The simplest way to implement "patch" RPMs would avoid having the concept of a "patch" in the actual RPM database itself. It should be done so that the result of installing a "patch" RPM is indistinguishable from downloading a complete copy of the complete updated RPM and updating to that.
In a first attempt, the patch RPM could contain a list of files that are new, files that should go from the original, and files that have been changed from the original. The payload would only need to contain the changed and new files. A more refined version could contain binary diffs for the changed files, but this requires rpm to have access to the original RPM when creating the patch. The "patch" RPM would also need extra headers - to indicate both the checksums of the "patch" RPM and of the result when the patch is installed over the original. It'd also need to have the original as a hard dependency (hard as in "can't be overridden by --nodeps").
This request seems so obvious that I can't believe it's not been asked for before; couldn't find any open or closed bugs for it for RHEL 3 though. Sorry if I didn't look hard enough!
An obvious place to look for doing this would be to see how SUSE have done it. To give a couple of examples of the bandwidth savings from http://www.suse.com/us/private/download/updates/92_i386.html :
Update RPM: mysql 4.0.21-4.2 (i586): 8326 kB
Patch RPM: mysql 4.0.21-4.2-patch (i586): 53 kB
Update RPM: cups 1.1.21-5.3 (i586): 6760 kB
Patch RPM: cups 1.1.21-5.3-patch (i586): 365 kB
Not all savings are that good, but that's a 14Mb saving for just two updates.
Version-Release number of selected component (if applicable):
Steps to Reproduce:
1. Install RHEL3
2. Run up2date
Actual Results: Marvel at the amount of bandwidth/CPU time you have to burn in because of the deficiences of Red Hat's package manager.
Expected Results: Purr and coo as at the efficiency of Red Hat's package manager as it only downloads updates to bits that have been fixed and not whole swathes of unchanged material.
I've now done a more extensive search in Bugzilla; other requests
7121 : 1999-11-18 : WONTFIX
64053 : 2002-04-24 : DEFERRED
103205 : 2003-08-27 : NEEDINFO
The last is interesting as it has a patch from SUSE attached.
Objections seem to cluster around the following:
1. Packagers may not be competent enough to handle the extra
complexity. (My response: I have a suggestion below that has little
complexity - no changes to spec files and no extra skills needed).
2. SUSE's patch for RPM 4 wasn't "well tested" (this is 16 months
ago), and there are extra complexities to deal with. (My response: I
don't know if it is now well tested or not).
3. Philosophical objections to the whole concept. (My response: I
believe philosophical objections would only apply against a "patch"
concept that integrates to RPM at the wrong level).
I have an idea for how to implement patch RPMs that wouldn't
necessitate major re-working of RPM itself; no changes to spec files,
no new skills necessary to learn.

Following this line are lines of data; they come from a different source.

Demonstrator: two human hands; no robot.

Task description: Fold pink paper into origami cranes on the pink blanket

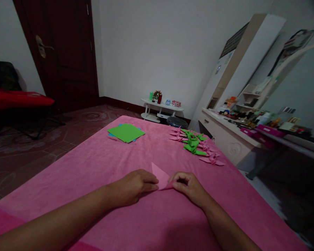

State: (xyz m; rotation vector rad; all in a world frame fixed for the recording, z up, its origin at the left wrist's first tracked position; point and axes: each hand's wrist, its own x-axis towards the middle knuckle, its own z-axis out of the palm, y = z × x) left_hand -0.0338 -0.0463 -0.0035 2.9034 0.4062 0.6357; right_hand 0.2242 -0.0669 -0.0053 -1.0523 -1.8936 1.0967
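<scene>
Your left hand lies low, palm down, its fingers close together and only slightly bent, with the fingertips at the left edge of the pink paper; you cannot tell from here whether the thumb is under that edge or just beside it. Your right hand is curled, thumb and fingertips pinching the paper's right corner, with a small rounded gap between thumb and forefinger. Take the paper stack as your landmark: the pink paper sits nearer to you than the stack and to its right, between your two hands. It is thin, smooth and matt, drawn to a sharp point aimed away from you, and its near right edge is turned up in a darker pink flap.

The stack is made of flat square sheets, a bright green one on top, with blue edges peeping out beneath. To the right of the stack, you have a cluster of folded paper birds, crisp and angular with pointed wings: green birds among pink birds. Under the stack spreads the surface, covered in soft, plush-looking pink cloth with faint creases.
</scene>
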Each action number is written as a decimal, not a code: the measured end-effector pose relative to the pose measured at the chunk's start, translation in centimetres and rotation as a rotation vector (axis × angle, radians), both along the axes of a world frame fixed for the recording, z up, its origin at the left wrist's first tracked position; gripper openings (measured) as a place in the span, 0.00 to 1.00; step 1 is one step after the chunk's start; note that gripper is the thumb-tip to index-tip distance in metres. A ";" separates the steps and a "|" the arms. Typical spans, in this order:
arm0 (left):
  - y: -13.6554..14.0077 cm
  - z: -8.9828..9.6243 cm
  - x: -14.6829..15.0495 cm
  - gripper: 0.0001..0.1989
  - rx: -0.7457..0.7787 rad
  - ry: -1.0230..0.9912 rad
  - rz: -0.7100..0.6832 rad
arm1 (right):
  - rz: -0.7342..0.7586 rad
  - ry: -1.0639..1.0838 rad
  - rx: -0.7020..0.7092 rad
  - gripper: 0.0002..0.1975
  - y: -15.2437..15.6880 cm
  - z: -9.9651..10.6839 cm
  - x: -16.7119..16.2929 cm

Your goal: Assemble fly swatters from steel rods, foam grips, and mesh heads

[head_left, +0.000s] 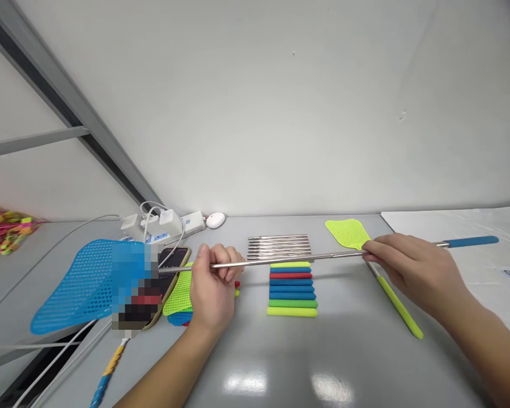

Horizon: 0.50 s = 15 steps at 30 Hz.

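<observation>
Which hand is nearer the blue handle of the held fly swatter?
Right. The right hand holds the metal rod just short of the blue handle; the left hand is farther along the rod, toward the blue mesh head.

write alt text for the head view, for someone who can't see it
The left hand and right hand hold a long metal rod above a grey table, a blue grip at its right end and a blue mesh paddle near its left. Below lie thin metal tubes and a row of coloured grips.
</observation>
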<state>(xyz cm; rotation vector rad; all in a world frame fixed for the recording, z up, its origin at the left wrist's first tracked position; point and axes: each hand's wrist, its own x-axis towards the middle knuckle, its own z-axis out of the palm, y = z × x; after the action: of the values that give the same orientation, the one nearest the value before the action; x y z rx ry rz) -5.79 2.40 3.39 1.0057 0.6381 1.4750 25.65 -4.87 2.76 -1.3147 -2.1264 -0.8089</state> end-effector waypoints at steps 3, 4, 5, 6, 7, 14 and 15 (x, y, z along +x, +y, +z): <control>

Just reduced downloads and CPU
a) Create a new program to generate a "patch RPM"; its input would be
the old RPM, a new RPM, and a list of files that are changed (i.e. in
both RPMs, but different in substance - e.g. as a result of bug fix).

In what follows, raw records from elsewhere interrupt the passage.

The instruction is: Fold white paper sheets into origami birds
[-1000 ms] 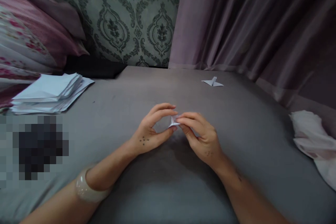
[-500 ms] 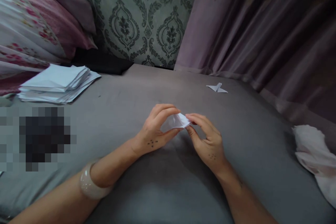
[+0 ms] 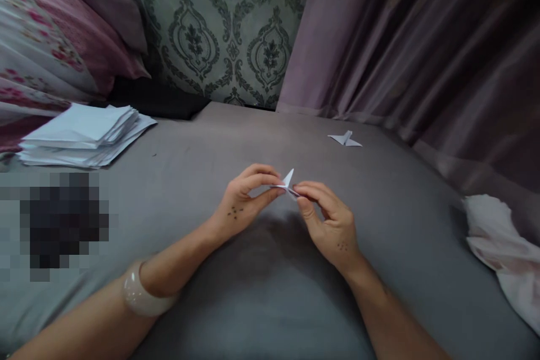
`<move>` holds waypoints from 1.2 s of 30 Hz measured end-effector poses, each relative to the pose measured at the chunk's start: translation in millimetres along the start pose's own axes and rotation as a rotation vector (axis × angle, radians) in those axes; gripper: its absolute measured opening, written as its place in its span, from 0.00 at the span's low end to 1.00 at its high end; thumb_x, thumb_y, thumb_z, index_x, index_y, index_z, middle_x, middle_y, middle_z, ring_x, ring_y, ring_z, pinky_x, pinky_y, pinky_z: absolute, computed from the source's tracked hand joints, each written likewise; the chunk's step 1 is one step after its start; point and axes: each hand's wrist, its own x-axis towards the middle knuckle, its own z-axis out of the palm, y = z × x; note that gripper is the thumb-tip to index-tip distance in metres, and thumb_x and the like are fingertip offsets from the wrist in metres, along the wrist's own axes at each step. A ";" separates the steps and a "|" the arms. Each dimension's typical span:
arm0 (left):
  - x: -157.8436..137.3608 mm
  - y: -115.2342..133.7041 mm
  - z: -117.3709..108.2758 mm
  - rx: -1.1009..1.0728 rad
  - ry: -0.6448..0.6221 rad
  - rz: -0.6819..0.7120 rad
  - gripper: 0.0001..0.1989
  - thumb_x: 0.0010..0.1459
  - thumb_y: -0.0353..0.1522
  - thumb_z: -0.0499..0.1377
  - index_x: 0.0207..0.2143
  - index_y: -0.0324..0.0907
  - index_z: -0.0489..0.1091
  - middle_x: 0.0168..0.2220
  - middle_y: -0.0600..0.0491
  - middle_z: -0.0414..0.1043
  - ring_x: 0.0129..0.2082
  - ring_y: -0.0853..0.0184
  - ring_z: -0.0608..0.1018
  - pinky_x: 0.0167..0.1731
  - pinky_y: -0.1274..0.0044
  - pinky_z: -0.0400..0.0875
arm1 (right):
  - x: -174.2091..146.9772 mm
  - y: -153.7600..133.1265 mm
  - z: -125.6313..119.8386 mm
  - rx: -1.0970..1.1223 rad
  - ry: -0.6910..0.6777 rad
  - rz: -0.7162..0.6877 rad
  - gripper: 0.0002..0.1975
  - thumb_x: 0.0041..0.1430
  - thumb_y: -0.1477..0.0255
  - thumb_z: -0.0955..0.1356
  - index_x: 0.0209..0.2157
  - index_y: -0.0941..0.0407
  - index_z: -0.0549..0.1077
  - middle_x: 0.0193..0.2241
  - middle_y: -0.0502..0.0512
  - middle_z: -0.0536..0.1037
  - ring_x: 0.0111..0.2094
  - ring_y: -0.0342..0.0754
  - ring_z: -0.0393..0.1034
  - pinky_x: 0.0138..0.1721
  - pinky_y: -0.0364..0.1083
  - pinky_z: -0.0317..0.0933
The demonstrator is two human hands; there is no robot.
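One small folded white paper (image 3: 289, 178), at centre, one point standing up, held above a grey cloth-covered surface (image 3: 244, 304). Two hands, mine: left hand (image 3: 242, 194), at nine o'clock of the paper, fingers and thumb pinching its left side; right hand (image 3: 331, 222), at four o'clock, fingers and thumb gripping its right-hand point. One bangle (image 3: 143, 295), pale, glossy, on my left forearm. One winged paper figure (image 3: 346, 139), lying at two o'clock, well apart from my fingers. One stack of white paper (image 3: 80, 132), edges uneven, between nine and ten o'clock. One black cloth-like item (image 3: 162, 102), at ten o'clock. One crumpled white bundle (image 3: 502, 253), between three and four o'clock. One mauve curtain (image 3: 358, 39), at one o'clock, beyond everything.
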 end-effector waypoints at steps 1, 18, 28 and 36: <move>0.6 -1.6 -0.1 -0.046 -0.003 -0.040 0.04 0.58 0.31 0.62 0.36 0.42 0.75 0.41 0.49 0.73 0.42 0.66 0.76 0.45 0.72 0.71 | 0.2 -1.0 -0.8 0.024 -0.001 0.021 0.09 0.61 0.76 0.67 0.42 0.52 0.75 0.41 0.54 0.77 0.44 0.47 0.73 0.47 0.49 0.67; 3.2 -5.3 -4.8 -0.400 -0.228 -0.391 0.09 0.61 0.37 0.58 0.38 0.41 0.75 0.34 0.51 0.74 0.34 0.69 0.74 0.39 0.75 0.70 | 2.3 -3.8 -2.9 -0.002 0.039 0.048 0.05 0.60 0.74 0.68 0.35 0.51 0.76 0.32 0.51 0.75 0.33 0.44 0.70 0.36 0.45 0.68; 2.6 -5.0 -7.6 -0.404 -0.268 -0.357 0.09 0.62 0.37 0.57 0.37 0.41 0.74 0.35 0.50 0.74 0.37 0.67 0.75 0.40 0.75 0.70 | 2.2 -7.5 -4.9 0.154 -0.033 0.087 0.03 0.58 0.75 0.69 0.34 0.52 0.75 0.38 0.52 0.79 0.40 0.46 0.75 0.44 0.49 0.70; 1.8 -2.7 -4.2 -0.408 -0.252 -0.417 0.09 0.61 0.36 0.59 0.38 0.40 0.75 0.33 0.51 0.74 0.35 0.68 0.75 0.39 0.75 0.71 | -3.0 -4.5 1.2 0.186 0.099 0.317 0.09 0.54 0.71 0.72 0.37 0.52 0.70 0.32 0.51 0.79 0.35 0.46 0.75 0.39 0.47 0.70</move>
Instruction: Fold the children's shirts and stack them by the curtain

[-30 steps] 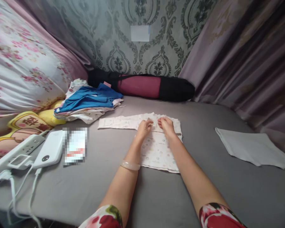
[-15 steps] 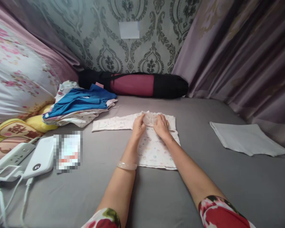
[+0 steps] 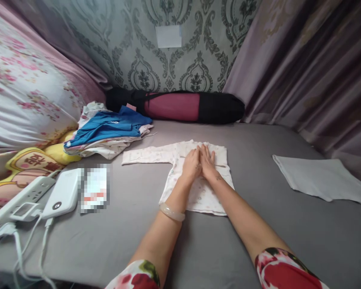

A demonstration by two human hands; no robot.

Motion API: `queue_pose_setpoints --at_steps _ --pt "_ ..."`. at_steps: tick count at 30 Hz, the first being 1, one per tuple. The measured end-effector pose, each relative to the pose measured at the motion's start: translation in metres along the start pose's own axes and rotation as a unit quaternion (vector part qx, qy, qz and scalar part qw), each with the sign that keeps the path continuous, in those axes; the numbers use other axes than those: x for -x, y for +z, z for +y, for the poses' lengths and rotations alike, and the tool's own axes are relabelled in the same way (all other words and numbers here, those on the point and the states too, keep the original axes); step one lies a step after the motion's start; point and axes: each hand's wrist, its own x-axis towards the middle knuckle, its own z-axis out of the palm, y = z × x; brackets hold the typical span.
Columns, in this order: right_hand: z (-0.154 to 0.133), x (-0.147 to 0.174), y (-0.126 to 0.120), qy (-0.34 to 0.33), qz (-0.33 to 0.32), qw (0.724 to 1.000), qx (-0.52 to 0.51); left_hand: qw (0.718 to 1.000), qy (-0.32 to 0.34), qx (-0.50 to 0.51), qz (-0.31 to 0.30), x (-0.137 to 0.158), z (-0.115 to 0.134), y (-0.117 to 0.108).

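Observation:
A small white long-sleeved shirt (image 3: 210, 200) with a faint print lies flat on the grey sheet. One sleeve (image 3: 147, 155) stretches out to the left; the other is folded across the upper chest. My left hand (image 3: 193, 163) rests on the shirt's upper middle, fingers stretched out. Right beside it, my right hand (image 3: 208, 162) lies flat on the folded sleeve with its fingers spread a little. The two hands touch or nearly touch along their inner edges and cover part of the shirt front.
A folded pale grey cloth (image 3: 321, 176) lies at the right. On the left are a clothes pile with a blue garment (image 3: 108, 126), a power strip (image 3: 21, 204), a white power bank (image 3: 64, 192), and a blurred-out packet (image 3: 94, 188). A black-and-maroon roll bag (image 3: 171, 106) lies along the wall.
My left hand has moved right across the shirt to meet my right hand. Both hands have gone from curled fingers at the folded sleeve to flat. The view has shifted slightly left.

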Motion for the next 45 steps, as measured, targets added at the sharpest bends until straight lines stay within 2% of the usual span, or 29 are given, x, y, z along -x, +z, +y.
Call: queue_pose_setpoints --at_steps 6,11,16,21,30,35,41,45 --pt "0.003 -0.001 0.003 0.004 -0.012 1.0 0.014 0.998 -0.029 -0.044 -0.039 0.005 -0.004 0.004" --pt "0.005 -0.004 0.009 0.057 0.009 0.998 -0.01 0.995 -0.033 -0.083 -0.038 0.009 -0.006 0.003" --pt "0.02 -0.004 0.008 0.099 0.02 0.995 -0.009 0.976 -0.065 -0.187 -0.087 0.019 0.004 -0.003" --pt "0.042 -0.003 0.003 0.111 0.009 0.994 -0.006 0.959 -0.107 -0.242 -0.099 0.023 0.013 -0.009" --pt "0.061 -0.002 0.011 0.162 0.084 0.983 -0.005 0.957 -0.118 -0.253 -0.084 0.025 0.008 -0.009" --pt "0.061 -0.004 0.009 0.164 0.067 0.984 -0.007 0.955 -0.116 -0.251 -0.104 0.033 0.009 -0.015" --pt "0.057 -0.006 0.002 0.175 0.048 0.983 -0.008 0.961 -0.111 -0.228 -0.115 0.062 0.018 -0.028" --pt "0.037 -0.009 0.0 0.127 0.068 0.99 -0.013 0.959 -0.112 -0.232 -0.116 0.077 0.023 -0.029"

The program would then auto-discover (by examining the RPMs) the list
of files that have been deleted, and those that have been added.
The created "patch" could then have binary diffs also to further save
- Modify rpm installation/updating as follows: if one of the RPMs to
install is a patch, do this:
* Verify that installed package has correct checksums, etc -
otherwise, complain. (This is only necessary if binary diffs are
* Create a new RPM in a temporary directory by combining the
installed RPM and the patch to recreate the original "new" RPM.
* Behave as if the request was to update to the recreated new RPM,
and forget that it originated from a patch.
Under this method, there's little complexity; the update RPM is
re-constructed at an "early" stage - the core RPM software never
needs to know or care that there was originally a patch, or that
patches even exist.
The downside to this method is that there's no way to roll back just
the patch; you'd have to download the original RPM. However, that's
the way it is now in any case, so there's no loss - just not an
Here is conversation on the rpm-devel list that gives some insight
about what Jeff Johnson is thinking of doing regarding patches:
Concerning your last statement, you can rollback rpms presently today
without downloading the version you wish to rollback to. At least
for my company this is a very important feature. That said I believe
it is possible to provide what your looking for without overly
complicated rollback mechanisms.
That said, I am only a hacker in the shadows, and not a RH employee.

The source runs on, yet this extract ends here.